From: Greg Kroah-Hartman <gregkh@linuxfoundation.org>
To: stable@vger.kernel.org
Cc: Greg Kroah-Hartman <gregkh@linuxfoundation.org>,
patches@lists.linux.dev, Lorenzo Stoakes <ljs@kernel.org>,
Pedro Falcato <pfalcato@suse.de>,
Vlastimil Babka <vbabka@suse.cz>,
"David Hildenbrand (Red Hat)" <david@kernel.org>,
Lance Yang <lance.yang@linux.dev>,
Andrei Vagin <avagin@gmail.com>,
Baolin Wang <baolin.wang@linux.alibaba.com>,
Barry Song <baohua@kernel.org>, Dev Jain <dev.jain@arm.com>,
Jann Horn <jannh@google.com>, Jonathan Corbet <corbet@lwn.net>,
Liam Howlett <liam.howlett@oracle.com>,
"Masami Hiramatsu (Google)" <mhiramat@kernel.org>,
Mathieu Desnoyers <mathieu.desnoyers@efficios.com>,
Michal Hocko <mhocko@suse.com>, Mike Rapoport <rppt@kernel.org>,
Nico Pache <npache@redhat.com>,
Ryan Roberts <ryan.roberts@arm.com>,
Steven Rostedt <rostedt@goodmis.org>,
Suren Baghdasaryan <surenb@google.com>, Zi Yan <ziy@nvidia.com>,
Andrew Morton <akpm@linux-foundation.org>,
Ahmed Elaidy <elaidya225@gmail.com>
Subject: [PATCH 6.18 34/60] mm: introduce VM_MAYBE_GUARD and make visible in /proc/$pid/smaps
Date: Thu, 25 Jun 2026 14:03:19 +0100 [thread overview]

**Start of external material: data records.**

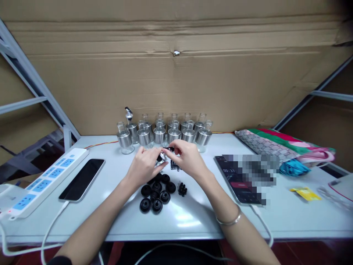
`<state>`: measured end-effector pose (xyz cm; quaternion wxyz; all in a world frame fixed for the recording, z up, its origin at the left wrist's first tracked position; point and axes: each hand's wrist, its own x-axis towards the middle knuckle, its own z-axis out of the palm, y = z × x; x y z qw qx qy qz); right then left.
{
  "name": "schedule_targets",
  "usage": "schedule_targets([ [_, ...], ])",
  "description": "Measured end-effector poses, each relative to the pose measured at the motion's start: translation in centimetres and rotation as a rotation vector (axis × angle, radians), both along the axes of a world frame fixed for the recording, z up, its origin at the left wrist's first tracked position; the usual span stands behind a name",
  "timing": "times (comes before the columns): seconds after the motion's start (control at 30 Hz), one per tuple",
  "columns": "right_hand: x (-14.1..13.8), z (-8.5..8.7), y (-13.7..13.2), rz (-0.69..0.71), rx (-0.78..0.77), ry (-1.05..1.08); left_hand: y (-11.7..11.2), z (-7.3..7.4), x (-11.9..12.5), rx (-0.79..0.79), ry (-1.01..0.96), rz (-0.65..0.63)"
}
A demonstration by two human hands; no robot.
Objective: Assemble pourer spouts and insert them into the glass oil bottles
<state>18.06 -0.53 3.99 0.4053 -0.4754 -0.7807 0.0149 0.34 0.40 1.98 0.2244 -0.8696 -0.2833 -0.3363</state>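
Observation:
My left hand [145,165] is closed around a small silver metal pourer spout [162,158] above the middle of the white table [193,221]. My right hand [186,156] pinches a small black part [168,149] against the top of that spout. Just below my hands lies a cluster of several black rubber stoppers [156,193], with one small ribbed black piece [182,189] to their right. Several glass bottles with steel collars [165,132] stand in rows behind my hands; the one at the back left [129,123] carries a fitted pourer.
A white power strip with blue sockets [41,182] and a black phone [82,179] on a cable lie at the left. Another phone showing a timer [237,180] lies at the right, near folded colourful cloth [284,147] and a yellow packet [305,193]. Cardboard walls the back.

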Motion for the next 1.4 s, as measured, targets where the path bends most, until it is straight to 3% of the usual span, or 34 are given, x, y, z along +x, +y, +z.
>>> schedule_targets([
  [0.27, -0.4, -0.8, 0.6, 0.095, -0.255, -0.206, 0.2, -2.0, 0.4, -0.235, -0.050, 0.120],
  [0.43, -1.1, -1.1, 0.6, 0.031, -0.267, -0.284, 0.5, -2.1, 0.4, -0.106, -0.048, 0.043],
  [0.6, -0.3, -0.6, 0.8, 0.002, -0.318, -0.050, -0.1, -1.2, 1.0, 0.062, -0.158, -0.059],
  [0.7, 1.6, -0.6, 1.1, -0.031, -0.392, -0.065, -0.3, -0.7, 0.8, 0.043, -0.195, -0.069],
  [0.83, 4.5, -1.6, 1.6, -0.075, -0.553, -0.243, -0.1, -0.5, 0.4, 0.011, -0.205, -0.073],
  [0.97, 5.7, -2.5, 1.9, -0.066, -0.651, -0.303, -0.1, -0.8, 0.3, -0.001, -0.177, -0.119],
  [1.23, 6.6, -3.0, 1.9, -0.166, -0.579, -0.338, -0.2, -0.6, 0.3, 0.006, -0.178, -0.159],
  [1.4, 7.4, -3.7, 2.0, -0.210, -0.679, -0.358, -0.1, -0.7, 0.2, 0.001, -0.178, -0.175],
])
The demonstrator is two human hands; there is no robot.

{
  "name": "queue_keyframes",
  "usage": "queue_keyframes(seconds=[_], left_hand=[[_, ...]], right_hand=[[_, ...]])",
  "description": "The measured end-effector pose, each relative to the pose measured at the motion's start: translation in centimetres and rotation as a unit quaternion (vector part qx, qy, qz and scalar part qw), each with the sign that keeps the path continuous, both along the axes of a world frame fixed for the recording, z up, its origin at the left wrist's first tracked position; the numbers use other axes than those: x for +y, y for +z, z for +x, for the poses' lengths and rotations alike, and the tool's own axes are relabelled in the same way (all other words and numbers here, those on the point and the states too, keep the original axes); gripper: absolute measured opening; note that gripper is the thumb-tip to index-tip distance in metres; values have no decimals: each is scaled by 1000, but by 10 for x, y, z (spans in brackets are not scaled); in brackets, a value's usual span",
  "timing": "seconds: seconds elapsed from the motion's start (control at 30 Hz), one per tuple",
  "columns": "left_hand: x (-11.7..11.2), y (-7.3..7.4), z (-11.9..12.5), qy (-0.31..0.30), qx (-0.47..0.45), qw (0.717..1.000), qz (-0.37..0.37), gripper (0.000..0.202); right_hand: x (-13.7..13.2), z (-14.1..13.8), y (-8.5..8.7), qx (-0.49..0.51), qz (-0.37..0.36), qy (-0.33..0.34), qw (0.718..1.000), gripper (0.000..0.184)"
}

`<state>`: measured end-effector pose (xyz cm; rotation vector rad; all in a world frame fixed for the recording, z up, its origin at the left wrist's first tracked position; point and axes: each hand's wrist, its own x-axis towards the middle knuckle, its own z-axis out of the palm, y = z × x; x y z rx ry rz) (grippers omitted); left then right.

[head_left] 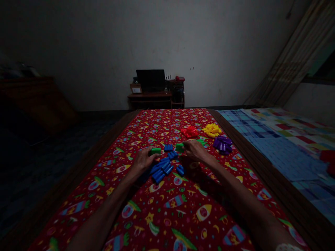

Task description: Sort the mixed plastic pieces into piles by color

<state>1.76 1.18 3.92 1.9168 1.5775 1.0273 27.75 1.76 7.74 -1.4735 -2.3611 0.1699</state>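
Head view: two bare forearms extend forward over a bed, and the hands work at the center of a red bedspread (167, 216) printed with rockets and stars.

**Left hand:** The left hand (142, 163) is closed on a green plastic block (155, 151), which is held at the fingertips, with the fingers curled around it.

**Right hand:** The right hand (195, 151) is reaching across toward the left hand, palm down. Its fingertips touch a second green plastic block (179, 147). Whether this block is gripped or only touched cannot be determined from this view.

**Nearby items:** A heap of blue plastic blocks (160, 169) lies between the two hands and slightly nearer the camera. Further blue blocks (169, 147) lie just beyond the heap, and one separate blue block (180, 170) lies just below the right hand. A small green piece (201, 142) lies just past the right hand's knuckles.

**Sorted piles:** Farther along the bedspread are a red pile (189, 132), a yellow pile (211, 130), and a purple pile (222, 145). The red and yellow piles sit close together, and the purple pile lies nearest the right edge.

**Surroundings:** A wooden bed frame (264, 174) borders the bedspread. A checked quilt (282, 150) lies beyond the frame on the right. A low desk (149, 94) with a dark monitor (151, 80) stands against the far wall (91, 45).
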Motion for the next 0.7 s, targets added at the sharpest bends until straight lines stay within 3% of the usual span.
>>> queue_keyframes(seconds=[0.13, 0.27, 0.37, 0.47, 0.53, 0.6, 0.7], left_hand=[[5, 0, -3, 11, -60, 998, -15, 36], [4, -1, 5, -30, -125, 991, -36, 44], [-3, 4, 15, -60, -107, 992, -41, 42], [-16, 13, 28, -105, -65, 992, -27, 42], [-24, 17, 38, -137, -43, 990, -10, 45], [-29, 17, 45, -152, -27, 988, 13, 51], [-27, 14, 43, -144, -19, 989, 18, 59]], right_hand=[[6, 31, 14, -92, -54, -28, 994, 14], [6, 42, 14, -129, -14, -99, 987, 16], [1, 33, 14, -92, 12, -117, 989, 21], [-10, 12, 13, 24, 4, -12, 1000, 30], [-18, -5, 11, 104, -28, 112, 988, 32], [-22, -17, 8, 137, -46, 182, 973, 27], [-18, -14, 6, 120, -2, 132, 984, 22]])
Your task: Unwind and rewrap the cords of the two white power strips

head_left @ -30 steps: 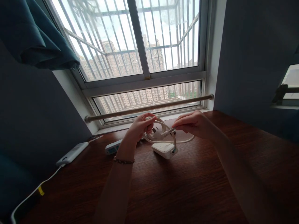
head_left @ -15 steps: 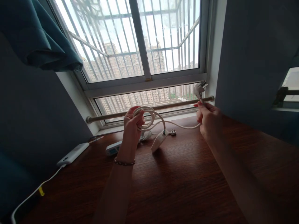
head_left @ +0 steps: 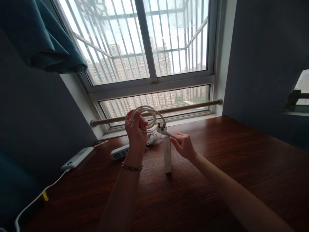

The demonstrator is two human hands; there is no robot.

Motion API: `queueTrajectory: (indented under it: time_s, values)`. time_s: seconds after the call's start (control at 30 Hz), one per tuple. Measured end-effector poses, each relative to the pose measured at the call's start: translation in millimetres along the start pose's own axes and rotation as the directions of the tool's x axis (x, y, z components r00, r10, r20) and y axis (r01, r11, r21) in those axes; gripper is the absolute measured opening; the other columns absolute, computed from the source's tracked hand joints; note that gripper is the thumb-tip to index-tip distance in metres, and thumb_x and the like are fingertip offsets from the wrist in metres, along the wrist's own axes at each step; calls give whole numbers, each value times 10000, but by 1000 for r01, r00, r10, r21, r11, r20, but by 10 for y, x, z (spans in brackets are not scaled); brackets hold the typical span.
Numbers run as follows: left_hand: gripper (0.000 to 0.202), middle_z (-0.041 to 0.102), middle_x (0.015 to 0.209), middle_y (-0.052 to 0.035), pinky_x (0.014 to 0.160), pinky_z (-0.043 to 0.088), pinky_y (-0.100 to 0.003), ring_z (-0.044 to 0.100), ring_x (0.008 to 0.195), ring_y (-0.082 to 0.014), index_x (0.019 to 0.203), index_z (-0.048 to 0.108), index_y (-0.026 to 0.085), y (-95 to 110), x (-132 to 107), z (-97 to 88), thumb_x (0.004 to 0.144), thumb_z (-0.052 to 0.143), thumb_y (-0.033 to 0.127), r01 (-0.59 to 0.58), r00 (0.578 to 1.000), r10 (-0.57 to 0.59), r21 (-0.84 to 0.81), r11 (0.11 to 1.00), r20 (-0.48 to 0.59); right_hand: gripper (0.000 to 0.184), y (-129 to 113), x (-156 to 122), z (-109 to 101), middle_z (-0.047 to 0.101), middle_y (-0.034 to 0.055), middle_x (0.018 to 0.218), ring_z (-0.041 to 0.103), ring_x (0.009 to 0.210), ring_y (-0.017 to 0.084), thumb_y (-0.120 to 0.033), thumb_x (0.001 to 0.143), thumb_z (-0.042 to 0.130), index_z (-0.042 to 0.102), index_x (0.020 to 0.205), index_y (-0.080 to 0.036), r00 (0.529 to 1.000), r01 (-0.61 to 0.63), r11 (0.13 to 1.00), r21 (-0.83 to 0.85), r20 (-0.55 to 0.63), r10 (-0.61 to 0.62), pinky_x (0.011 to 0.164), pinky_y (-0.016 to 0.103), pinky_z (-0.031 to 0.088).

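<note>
While the white power strip [head_left: 167,154] stands on end on the desk [head_left: 193,193], hanging from its cord, the right hand [head_left: 183,145] pinches the cord just behind the plug [head_left: 161,129], steering it toward the coil. The left hand [head_left: 135,129] is fisted around the coiled cord [head_left: 147,113], keeping the loops together. Farther back lie a second strip [head_left: 119,152] and the window rail [head_left: 188,106]

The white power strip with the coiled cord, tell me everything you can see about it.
The white power strip looks like smooth plastic, a slim oblong block standing on end, its lower end on the wooden desk. Its white cord is gathered in loops gripped in the left hand, held above the desk. The right hand pinches the cord just behind the plug, whose dark pins point up and left, beside the strip's top.
</note>
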State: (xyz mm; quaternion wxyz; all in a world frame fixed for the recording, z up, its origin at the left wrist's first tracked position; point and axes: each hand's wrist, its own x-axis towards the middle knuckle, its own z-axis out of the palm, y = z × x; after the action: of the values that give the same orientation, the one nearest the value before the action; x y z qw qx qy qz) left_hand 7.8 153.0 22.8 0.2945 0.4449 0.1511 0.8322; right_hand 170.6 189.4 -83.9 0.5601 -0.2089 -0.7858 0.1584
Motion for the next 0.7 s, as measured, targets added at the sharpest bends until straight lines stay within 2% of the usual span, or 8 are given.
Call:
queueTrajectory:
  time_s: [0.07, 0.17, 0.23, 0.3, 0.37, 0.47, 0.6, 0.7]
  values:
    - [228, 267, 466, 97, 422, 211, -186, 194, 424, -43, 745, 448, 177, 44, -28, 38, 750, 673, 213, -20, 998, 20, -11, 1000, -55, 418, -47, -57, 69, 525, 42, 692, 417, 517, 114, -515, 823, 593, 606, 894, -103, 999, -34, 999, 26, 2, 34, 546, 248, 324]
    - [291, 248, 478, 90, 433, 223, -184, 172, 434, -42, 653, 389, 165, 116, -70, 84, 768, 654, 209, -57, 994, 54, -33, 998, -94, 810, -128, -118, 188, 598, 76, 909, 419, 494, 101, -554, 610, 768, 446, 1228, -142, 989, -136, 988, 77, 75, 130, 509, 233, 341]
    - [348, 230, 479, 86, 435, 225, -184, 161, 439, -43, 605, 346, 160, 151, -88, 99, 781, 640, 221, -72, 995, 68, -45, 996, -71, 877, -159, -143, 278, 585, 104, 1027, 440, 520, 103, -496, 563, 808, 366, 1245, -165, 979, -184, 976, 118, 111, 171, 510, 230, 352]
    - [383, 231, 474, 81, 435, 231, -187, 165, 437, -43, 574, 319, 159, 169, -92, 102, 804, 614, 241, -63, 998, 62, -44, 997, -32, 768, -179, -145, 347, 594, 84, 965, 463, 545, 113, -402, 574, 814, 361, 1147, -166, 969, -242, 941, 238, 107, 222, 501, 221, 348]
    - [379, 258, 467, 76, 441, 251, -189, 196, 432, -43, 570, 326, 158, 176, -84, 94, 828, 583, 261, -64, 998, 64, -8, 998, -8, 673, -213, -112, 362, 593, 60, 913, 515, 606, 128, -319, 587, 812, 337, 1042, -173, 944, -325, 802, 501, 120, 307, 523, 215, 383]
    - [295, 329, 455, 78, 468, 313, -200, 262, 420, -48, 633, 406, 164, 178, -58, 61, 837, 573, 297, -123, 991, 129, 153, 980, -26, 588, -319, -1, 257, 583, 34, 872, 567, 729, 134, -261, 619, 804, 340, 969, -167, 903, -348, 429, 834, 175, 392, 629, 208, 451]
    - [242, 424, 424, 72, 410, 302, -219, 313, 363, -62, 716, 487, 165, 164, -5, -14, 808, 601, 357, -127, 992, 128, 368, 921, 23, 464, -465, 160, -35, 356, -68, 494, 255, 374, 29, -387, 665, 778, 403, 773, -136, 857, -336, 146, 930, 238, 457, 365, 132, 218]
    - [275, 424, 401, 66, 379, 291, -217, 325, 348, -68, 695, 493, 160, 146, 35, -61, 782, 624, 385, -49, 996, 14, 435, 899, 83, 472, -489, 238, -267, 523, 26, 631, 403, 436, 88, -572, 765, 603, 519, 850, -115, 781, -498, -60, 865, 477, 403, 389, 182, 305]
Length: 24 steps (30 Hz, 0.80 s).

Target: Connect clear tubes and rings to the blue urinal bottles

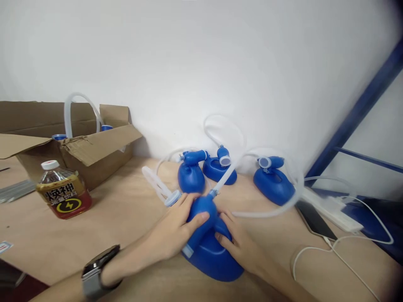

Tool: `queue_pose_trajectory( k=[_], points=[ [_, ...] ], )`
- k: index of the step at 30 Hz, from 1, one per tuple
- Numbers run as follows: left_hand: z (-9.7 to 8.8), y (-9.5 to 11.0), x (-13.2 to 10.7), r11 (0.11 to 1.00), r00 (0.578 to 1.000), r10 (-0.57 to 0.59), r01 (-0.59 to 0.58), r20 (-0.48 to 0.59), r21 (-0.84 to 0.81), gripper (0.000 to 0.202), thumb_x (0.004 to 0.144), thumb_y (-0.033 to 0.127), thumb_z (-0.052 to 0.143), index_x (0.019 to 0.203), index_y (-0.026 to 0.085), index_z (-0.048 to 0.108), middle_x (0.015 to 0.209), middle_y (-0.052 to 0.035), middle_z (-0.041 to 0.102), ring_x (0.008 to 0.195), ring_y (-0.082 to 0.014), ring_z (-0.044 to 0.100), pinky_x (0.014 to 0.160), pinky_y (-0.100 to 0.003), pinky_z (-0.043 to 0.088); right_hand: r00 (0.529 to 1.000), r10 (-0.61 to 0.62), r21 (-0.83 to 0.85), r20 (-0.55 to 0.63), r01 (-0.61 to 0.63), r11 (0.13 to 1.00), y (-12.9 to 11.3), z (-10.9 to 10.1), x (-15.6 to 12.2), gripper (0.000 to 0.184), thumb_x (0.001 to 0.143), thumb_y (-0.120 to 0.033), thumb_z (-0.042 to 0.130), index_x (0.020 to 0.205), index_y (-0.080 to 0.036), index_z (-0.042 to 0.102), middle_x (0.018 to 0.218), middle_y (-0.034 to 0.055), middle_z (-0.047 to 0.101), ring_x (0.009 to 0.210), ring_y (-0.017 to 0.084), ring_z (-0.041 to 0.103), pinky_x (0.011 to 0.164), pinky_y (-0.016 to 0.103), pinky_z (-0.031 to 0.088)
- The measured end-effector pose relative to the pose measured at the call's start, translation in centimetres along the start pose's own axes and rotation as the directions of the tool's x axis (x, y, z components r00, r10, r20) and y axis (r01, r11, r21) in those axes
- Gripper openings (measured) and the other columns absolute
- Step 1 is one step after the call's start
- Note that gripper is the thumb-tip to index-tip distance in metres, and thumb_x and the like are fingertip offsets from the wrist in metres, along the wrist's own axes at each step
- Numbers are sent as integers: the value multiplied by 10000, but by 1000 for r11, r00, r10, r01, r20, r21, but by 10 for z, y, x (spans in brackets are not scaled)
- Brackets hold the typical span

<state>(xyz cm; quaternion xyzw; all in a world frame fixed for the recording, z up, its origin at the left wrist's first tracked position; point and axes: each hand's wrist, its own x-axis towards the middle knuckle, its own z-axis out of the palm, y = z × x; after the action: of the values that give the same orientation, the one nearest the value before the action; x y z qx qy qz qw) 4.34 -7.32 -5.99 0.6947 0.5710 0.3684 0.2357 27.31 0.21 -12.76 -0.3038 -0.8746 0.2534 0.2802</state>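
A blue plastic urinal bottle (217,260) with a handle stands on the table close in front of me. My left hand (178,228) is wrapped over its rounded neck piece, with the thumb lying across the front. On the other side, my right hand (242,241) grips the handle, fingers behind and thumb in front. A clear hose (225,178) is fixed to the top of the neck piece and loops away to the right. A round white-and-blue cap (173,198) shows just beyond my left fingers.
Three similar blue bottles (273,184) with hoses stand by the wall. At left are an open cardboard box (103,167) holding more hose and blue parts, and a drink bottle (64,191). A phone (316,220), power strip (330,209) and white cables lie at right.
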Motion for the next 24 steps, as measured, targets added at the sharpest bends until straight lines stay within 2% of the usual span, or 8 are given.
queue_pose_trajectory(
  k=[3, 7, 10, 13, 16, 20, 22, 24],
  points=[
    [16, 8, 16, 999, 998, -32, 30, -53, -38, 555, 986, 597, 524, 1416, 247, 547, 1427, -146, 594, 1342, -359, 559, 1160, -577, 441, 1000, 3, 24, -31, -3, 1000, 5, 6, -5, 448, 960, -330, 543, 1400, -254, 580, 1404, 117, 632, 1358, 321, 572, 1145, 506, 490],
    [16, 14, 19, 984, 997, -70, 72, 20, -161, 617, 917, 614, 618, 1411, 249, 550, 1436, -135, 591, 1354, -353, 539, 1164, -549, 442, 995, 92, 47, -45, -90, 995, 3, 7, -7, 393, 992, -445, 535, 1312, -242, 639, 1335, 126, 672, 1326, 337, 593, 1153, 556, 472],
    [3, 5, 4, 930, 992, -92, 118, 91, -347, 675, 933, 658, 583, 1493, 293, 488, 1500, -117, 552, 1306, -329, 590, 1093, -506, 521, 987, 147, 156, -67, -135, 978, -11, -3, -3, 367, 992, -514, 567, 1224, -253, 680, 1280, 103, 705, 1257, 325, 635, 1102, 513, 516],
    [-10, -11, -22, 896, 999, 31, -37, -21, -444, 595, 1016, 616, 483, 1552, 368, 415, 1569, -89, 486, 1238, -292, 630, 1048, -482, 554, 972, 137, 181, -191, -103, 978, -32, -27, 6, 370, 977, -546, 603, 1188, -256, 692, 1226, 89, 726, 1180, 322, 663, 1069, 498, 527],
    [-15, -26, -48, 923, 968, 200, -239, -154, -301, 567, 1040, 525, 513, 1574, 413, 361, 1577, -85, 472, 1313, -298, 581, 1091, -496, 525, 915, 35, 82, -403, -2, 997, -60, -58, 23, 402, 955, -574, 628, 1209, -266, 679, 1231, 93, 708, 1224, 342, 628, 1099, 516, 487],
    [-14, -44, -63, 938, 924, 327, -343, -196, -53, 709, 1027, 434, 561, 1636, 419, 199, 1602, -132, 427, 1372, -326, 545, 1086, -544, 538, 830, -3, 117, -558, 83, 990, -111, -89, 66, 417, 942, -588, 660, 1219, -276, 651, 1247, 90, 690, 1273, 347, 593, 1116, 523, 468],
    [-14, -54, -61, 922, 889, 387, -378, -244, 85, 889, 971, 449, 651, 1668, 385, 103, 1687, -170, 270, 1481, -393, 425, 1134, -625, 480, 879, -5, 263, -477, 149, 953, -142, -88, 95, 426, 963, -564, 643, 1277, -281, 598, 1309, 73, 670, 1303, 322, 589, 1109, 492, 493],
    [-18, -62, -52, 894, 826, 447, -395, -344, 212, 1090, 890, 502, 750, 1679, 371, 10, 1738, -184, 77, 1557, -468, 264, 1172, -721, 376, 941, -27, 400, -336, 169, 901, -171, -73, 127, 442, 998, -550, 575, 1329, -259, 542, 1350, 69, 652, 1294, 304, 610, 1082, 476, 527]
  ],
)
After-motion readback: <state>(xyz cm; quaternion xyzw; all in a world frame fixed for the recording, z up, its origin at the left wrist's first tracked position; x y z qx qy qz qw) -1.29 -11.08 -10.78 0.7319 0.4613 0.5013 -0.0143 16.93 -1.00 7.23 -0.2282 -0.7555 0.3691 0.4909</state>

Message-ID: <20260625125650.574635767@linuxfoundation.org> (raw)
In-Reply-To: <20260625125645.554579168@linuxfoundation.org>
6.18-stable review patch. If anyone has any objections, please let me know.
------------------
From: Lorenzo Stoakes <lorenzo.stoakes@oracle.com>
commit 5dba5cc2e0ffa76f2f6c8922a04469dc9602c396 upstream.
Patch series "introduce VM_MAYBE_GUARD and make it sticky", v4.
Currently, guard regions are not visible to users except through
/proc/$pid/pagemap, with no explicit visibility at the VMA level.
This makes the feature less useful, as it isn't entirely apparent which
VMAs may have these entries present, especially when performing actions
which walk through memory regions such as those performed by CRIU.
This series addresses this issue by introducing the VM_MAYBE_GUARD flag
which fulfils this role, updating the smaps logic to display an entry for
these.
The semantics of this flag are that a guard region MAY be present if set
(we cannot be sure, as we can't efficiently track whether an
MADV_GUARD_REMOVE finally removes all the guard regions in a VMA) - but if
not set the VMA definitely does NOT have any guard regions present.
It's problematic to establish this flag without further action, because
that means that VMAs with guard regions in them become non-mergeable with
adjacent VMAs for no especially good reason.
To work around this, this series also introduces the concept of 'sticky'
VMA flags - that is flags which:
a. if set in one VMA and not in another still permit those VMAs to be
merged (if otherwise compatible).
b. When they are merged, the resultant VMA must have the flag set.
The VMA logic is updated to propagate these flags correctly.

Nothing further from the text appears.